Source-Changes-HG archive
[Date Prev][Date Next][Thread Prev][Thread Next][Date Index][Thread Index][Old Index]
[src/trunk]: src/lib/libnvmm Check the GPA permissions too in the Assists, be...
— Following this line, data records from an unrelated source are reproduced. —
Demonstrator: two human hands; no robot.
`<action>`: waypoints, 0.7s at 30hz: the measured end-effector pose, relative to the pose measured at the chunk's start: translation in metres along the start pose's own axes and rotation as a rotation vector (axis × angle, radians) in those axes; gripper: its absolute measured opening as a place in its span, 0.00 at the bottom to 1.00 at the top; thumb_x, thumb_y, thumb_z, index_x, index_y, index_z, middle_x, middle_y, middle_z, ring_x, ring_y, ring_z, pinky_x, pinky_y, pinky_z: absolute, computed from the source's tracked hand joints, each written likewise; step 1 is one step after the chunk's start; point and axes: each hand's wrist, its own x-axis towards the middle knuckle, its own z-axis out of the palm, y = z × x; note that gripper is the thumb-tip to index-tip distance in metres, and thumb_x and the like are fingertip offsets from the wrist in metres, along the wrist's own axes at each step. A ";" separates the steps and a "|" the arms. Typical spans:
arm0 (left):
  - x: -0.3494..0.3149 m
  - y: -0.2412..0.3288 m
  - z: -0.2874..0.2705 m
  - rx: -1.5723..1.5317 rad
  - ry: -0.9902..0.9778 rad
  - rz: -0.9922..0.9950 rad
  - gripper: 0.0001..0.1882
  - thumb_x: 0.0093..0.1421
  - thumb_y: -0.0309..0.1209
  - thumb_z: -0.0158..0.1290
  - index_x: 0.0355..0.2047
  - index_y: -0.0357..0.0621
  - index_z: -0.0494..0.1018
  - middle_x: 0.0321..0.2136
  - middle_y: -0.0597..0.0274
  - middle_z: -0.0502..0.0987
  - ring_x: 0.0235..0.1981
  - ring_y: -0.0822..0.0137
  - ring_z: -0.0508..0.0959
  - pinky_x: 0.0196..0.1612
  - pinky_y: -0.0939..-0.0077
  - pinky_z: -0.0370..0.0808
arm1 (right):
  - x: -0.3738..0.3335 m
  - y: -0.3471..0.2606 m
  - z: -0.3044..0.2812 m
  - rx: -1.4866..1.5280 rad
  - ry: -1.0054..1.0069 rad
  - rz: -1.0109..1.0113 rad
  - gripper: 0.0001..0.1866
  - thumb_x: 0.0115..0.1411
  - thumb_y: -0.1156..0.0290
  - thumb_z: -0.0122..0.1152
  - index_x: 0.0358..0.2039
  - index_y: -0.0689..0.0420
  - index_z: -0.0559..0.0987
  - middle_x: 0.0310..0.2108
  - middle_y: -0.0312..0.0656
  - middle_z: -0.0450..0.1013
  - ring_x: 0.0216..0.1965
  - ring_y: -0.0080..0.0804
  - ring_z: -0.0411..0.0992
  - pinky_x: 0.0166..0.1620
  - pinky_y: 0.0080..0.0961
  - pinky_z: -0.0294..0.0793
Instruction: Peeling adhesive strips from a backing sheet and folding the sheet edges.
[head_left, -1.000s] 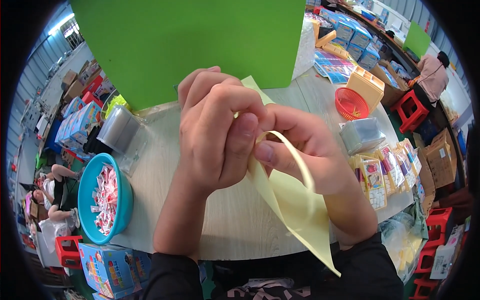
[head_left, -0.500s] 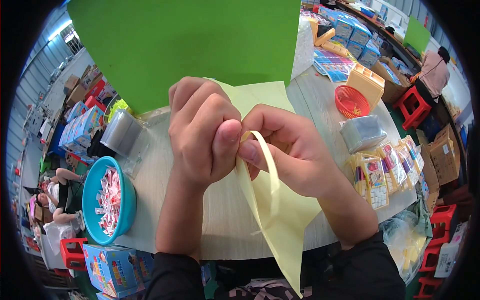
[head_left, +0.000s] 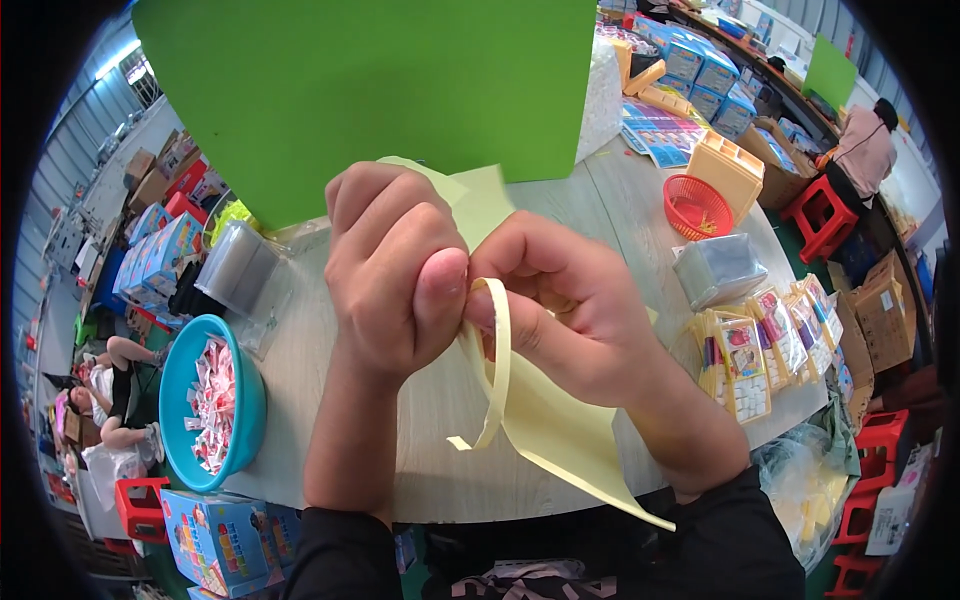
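Over the middle of the table, my left hand (head_left: 388,270) is closed in a fist around a pale yellow sheet (head_left: 565,425); I cannot tell whether it is paper or thin foam. Close against it, my right hand (head_left: 575,310) pinches the same material between thumb and fingers. A narrow yellow strip (head_left: 500,375) loops over the right thumb and hangs down with a curled loose end. Part of the sheet rises behind the hands, and the rest slants down toward my lap. The fingers hide where strip and sheet meet.
A green board (head_left: 370,90) stands at the table's back. To the left is a blue basin (head_left: 258,400) of small packets. On the right are a red basket (head_left: 672,205), a stack of clear plastic sleeves (head_left: 720,270) and several packaged sets (head_left: 745,370). A person (head_left: 865,150) sits far right.
The strip's lower end has swung free of the sheet's edge and curls leftward. The sheet's lower part has swung to the right, while both hands keep their grip, slightly further left.
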 end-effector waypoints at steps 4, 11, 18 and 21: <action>-0.002 0.001 0.001 -0.019 0.027 -0.013 0.21 0.66 0.39 0.45 0.16 0.43 0.64 0.18 0.60 0.68 0.27 0.59 0.69 0.35 0.68 0.63 | 0.000 -0.001 -0.001 -0.051 -0.007 0.003 0.10 0.67 0.70 0.56 0.38 0.65 0.71 0.31 0.37 0.71 0.31 0.18 0.72 0.34 0.15 0.71; 0.002 0.001 -0.004 -0.267 -0.077 -0.093 0.21 0.66 0.40 0.45 0.18 0.43 0.66 0.19 0.61 0.69 0.28 0.59 0.72 0.38 0.69 0.64 | -0.002 -0.005 -0.006 -0.014 -0.020 -0.003 0.10 0.66 0.70 0.57 0.38 0.64 0.71 0.29 0.35 0.71 0.28 0.17 0.71 0.32 0.14 0.70; 0.027 0.002 -0.043 -0.303 -0.600 -0.221 0.14 0.41 0.38 0.62 0.22 0.44 0.71 0.22 0.65 0.68 0.28 0.63 0.66 0.39 0.70 0.60 | 0.000 -0.021 -0.018 0.112 -0.127 0.258 0.09 0.65 0.70 0.60 0.35 0.63 0.74 0.28 0.33 0.70 0.26 0.15 0.70 0.29 0.12 0.68; 0.024 0.000 -0.050 -0.339 -0.709 -0.228 0.22 0.44 0.48 0.63 0.21 0.45 0.68 0.23 0.67 0.66 0.29 0.64 0.68 0.52 0.59 0.59 | 0.000 -0.018 -0.019 0.124 -0.208 0.275 0.08 0.65 0.69 0.58 0.36 0.62 0.74 0.28 0.34 0.72 0.28 0.16 0.71 0.30 0.14 0.70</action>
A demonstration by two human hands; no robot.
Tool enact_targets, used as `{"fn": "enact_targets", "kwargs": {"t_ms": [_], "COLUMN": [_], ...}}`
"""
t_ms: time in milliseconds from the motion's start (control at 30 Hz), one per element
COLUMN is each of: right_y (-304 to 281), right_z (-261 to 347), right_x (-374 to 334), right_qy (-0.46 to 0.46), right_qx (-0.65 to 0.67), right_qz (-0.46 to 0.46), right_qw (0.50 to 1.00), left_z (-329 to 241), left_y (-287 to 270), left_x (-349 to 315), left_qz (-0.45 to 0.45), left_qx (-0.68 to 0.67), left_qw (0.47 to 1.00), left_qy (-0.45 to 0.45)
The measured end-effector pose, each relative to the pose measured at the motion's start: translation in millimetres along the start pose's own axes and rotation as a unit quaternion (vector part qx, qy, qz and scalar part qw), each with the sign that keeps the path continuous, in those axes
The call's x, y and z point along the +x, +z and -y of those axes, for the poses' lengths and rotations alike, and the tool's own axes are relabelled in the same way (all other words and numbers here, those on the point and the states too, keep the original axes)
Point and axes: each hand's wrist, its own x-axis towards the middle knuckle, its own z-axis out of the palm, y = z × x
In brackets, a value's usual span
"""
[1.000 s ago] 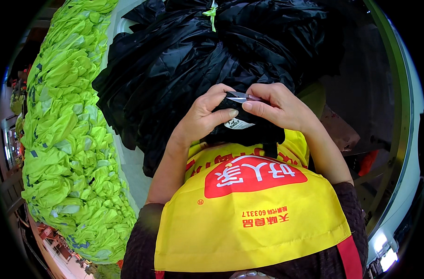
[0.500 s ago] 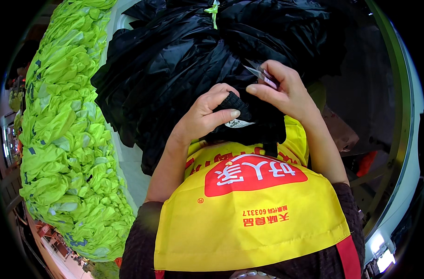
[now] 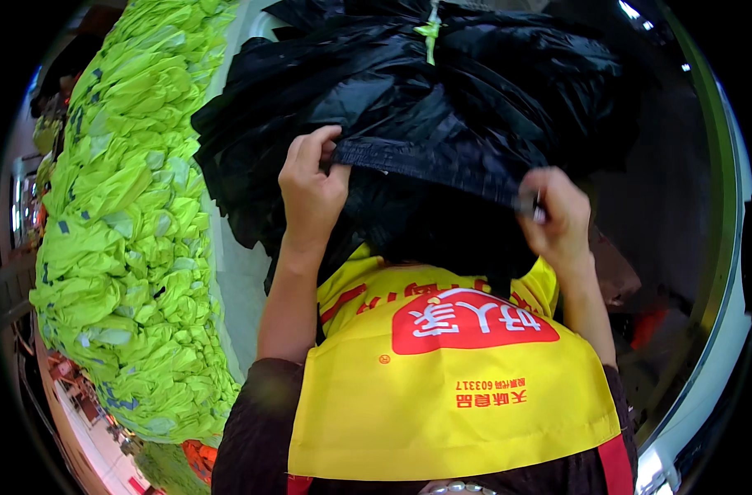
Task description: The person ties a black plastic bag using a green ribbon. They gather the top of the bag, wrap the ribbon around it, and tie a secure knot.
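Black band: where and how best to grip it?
I'd pinch the band at both ends, left hand from the left, right hand from the right. It's a long, narrow strip stretched nearly straight between them, slanting lower in the picture toward the right, so end grips should keep it spread.

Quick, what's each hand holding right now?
Left hand: closed, pinching one end of the black band.
Right hand: closed at the band's other end; a small blurred object there is unclear.
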Motion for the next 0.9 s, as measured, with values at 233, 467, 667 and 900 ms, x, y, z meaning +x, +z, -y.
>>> {"fn": "enact_targets", "kwargs": {"t_ms": [233,467,667,900], "right_y": [46,73,41,50], "right_z": [0,-10,0,4], "right_x": [-57,-53,-26,55], "right_qy": [0.038,0.061,0.072,0.071], "right_qx": [0.149,0.246,0.263,0.263], "right_qz": [0.09,0.14,0.034,0.029], "right_qw": [0.984,0.957,0.961,0.962], "left_z": [2,-36,-35,-62], "left_y": [48,80,82,75], "left_x": [10,2,0,-2], "left_qz": [-0.057,0.155,0.2,0.17], "left_qx": [-0.376,-0.737,-0.702,-0.566], "left_qw": [0.92,0.56,0.587,0.716], "left_qy": [-0.095,-0.346,-0.351,-0.371]}}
details: https://anonhg.NetBSD.org/src/rev/3a5c7cc014f2
branches: trunk
changeset: 997990:3a5c7cc014f2
user: maxv <maxv%NetBSD.org@localhost>
date: Thu Apr 04 17:33:47 2019 +0000
description:
Check the GPA permissions too in the Assists, because it is possible that
the guest traps on a page the virtualizer marked as read-only (even if it
appears as read-write in the HVA).
diffstat:
lib/libnvmm/libnvmm.3 | 8 +++++---
lib/libnvmm/libnvmm.c | 22 ++++++++++++++++++----
lib/libnvmm/libnvmm_x86.c | 35 +++++++++++++++++++++++------------
lib/libnvmm/nvmm.h | 5 +++--
4 files changed, 49 insertions(+), 21 deletions(-)
diffs (282 lines):
diff -r 830491fd7b70 -r 3a5c7cc014f2 lib/libnvmm/libnvmm.3
--- a/lib/libnvmm/libnvmm.3 Thu Apr 04 15:53:44 2019 +0000
+++ b/lib/libnvmm/libnvmm.3 Thu Apr 04 17:33:47 2019 +0000
@@ -1,4 +1,4 @@
-.\" $NetBSD: libnvmm.3,v 1.12 2019/03/21 20:21:40 maxv Exp $
+.\" $NetBSD: libnvmm.3,v 1.13 2019/04/04 17:33:47 maxv Exp $
.\"
.\" Copyright (c) 2018, 2019 The NetBSD Foundation, Inc.
.\" All rights reserved.
@@ -27,7 +27,7 @@
.\" ARISING IN ANY WAY OUT OF THE USE OF THIS SOFTWARE, EVEN IF ADVISED OF THE
.\" POSSIBILITY OF SUCH DAMAGE.
.\"
-.Dd March 19, 2019
+.Dd April 4, 2019
.Dt LIBNVMM 3
.Os
.Sh NAME
@@ -77,7 +77,7 @@
"gvaddr_t gva" "gpaddr_t *gpa" "nvmm_prot_t *prot"
.Ft int
.Fn nvmm_gpa_to_hva "struct nvmm_machine *mach" "gpaddr_t gpa" \
- "uintptr_t *hva"
+ "uintptr_t *hva" "nvmm_prot_t *prot"
.Ft void
.Fn nvmm_callbacks_register "const struct nvmm_callbacks *cbs"
.Ft int
@@ -241,6 +241,8 @@
.Fa gpa
into a host virtual address returned in
.Fa hva .
+The associated page premissions are returned in
+.Fa prot .
.Fa gpa
must be page-aligned.
.Pp
diff -r 830491fd7b70 -r 3a5c7cc014f2 lib/libnvmm/libnvmm.c
--- a/lib/libnvmm/libnvmm.c Thu Apr 04 15:53:44 2019 +0000
+++ b/lib/libnvmm/libnvmm.c Thu Apr 04 17:33:47 2019 +0000
@@ -1,4 +1,4 @@
-/* $NetBSD: libnvmm.c,v 1.7 2019/03/21 20:21:40 maxv Exp $ */
+/* $NetBSD: libnvmm.c,v 1.8 2019/04/04 17:33:47 maxv Exp $ */
/*
* Copyright (c) 2018 The NetBSD Foundation, Inc.
@@ -50,6 +50,7 @@
gpaddr_t gpa;
uintptr_t hva;
size_t size;
+ nvmm_prot_t prot;
} area_t;
typedef LIST_HEAD(, __area) area_list_t;
@@ -83,11 +84,21 @@
}
static int
-__area_add(struct nvmm_machine *mach, uintptr_t hva, gpaddr_t gpa, size_t size)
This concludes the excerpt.